— TASK INSTRUCTIONS —
Quote, without any change, the line that contains "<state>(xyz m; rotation" and all lines that follow it to the end of the data below.

— GIVEN DATA —

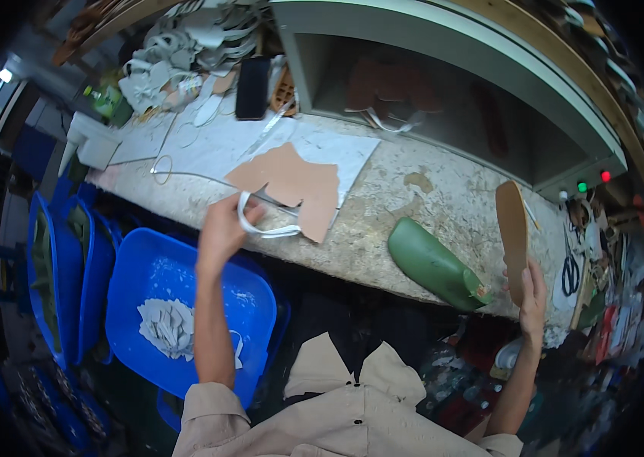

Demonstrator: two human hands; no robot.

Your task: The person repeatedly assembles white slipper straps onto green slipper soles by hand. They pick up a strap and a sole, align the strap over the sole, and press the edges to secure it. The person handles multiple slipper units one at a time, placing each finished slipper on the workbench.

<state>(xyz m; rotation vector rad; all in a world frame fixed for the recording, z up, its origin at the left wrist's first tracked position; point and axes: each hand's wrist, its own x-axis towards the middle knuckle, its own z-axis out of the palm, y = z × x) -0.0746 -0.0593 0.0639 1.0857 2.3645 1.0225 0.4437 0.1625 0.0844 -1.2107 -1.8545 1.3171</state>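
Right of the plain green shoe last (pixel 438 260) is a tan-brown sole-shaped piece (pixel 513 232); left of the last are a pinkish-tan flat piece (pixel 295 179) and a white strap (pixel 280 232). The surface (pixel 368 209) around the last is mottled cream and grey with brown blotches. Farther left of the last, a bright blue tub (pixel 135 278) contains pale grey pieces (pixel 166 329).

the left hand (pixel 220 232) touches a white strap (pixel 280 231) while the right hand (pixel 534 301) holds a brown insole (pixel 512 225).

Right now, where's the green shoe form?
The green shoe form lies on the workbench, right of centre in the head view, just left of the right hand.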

— ANSWER BOX —
<state>(xyz m; rotation vector rad; all in a world frame fixed for the recording, z up, its origin at the left wrist's first tracked position; point and axes: each hand's wrist, its own x-axis towards the middle knuckle, its own z-axis out of the palm, y = z × x) -0.0746 -0.0593 0.0639 1.0857 2.3645 1.0225 0.4437 0.1625 0.0844 -1.2107 -1.8545 1.3171</state>
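Right of the plain green shoe last (pixel 438 260) is a tan-brown sole-shaped piece (pixel 513 232); left of the last are a pinkish-tan flat piece (pixel 295 179) and a white strap (pixel 280 232). The surface (pixel 368 209) around the last is mottled cream and grey with brown blotches. Farther left of the last, a bright blue tub (pixel 135 278) contains pale grey pieces (pixel 166 329).

the left hand (pixel 220 232) touches a white strap (pixel 280 231) while the right hand (pixel 534 301) holds a brown insole (pixel 512 225).

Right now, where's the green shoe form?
The green shoe form lies on the workbench, right of centre in the head view, just left of the right hand.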

There is nothing further to the answer.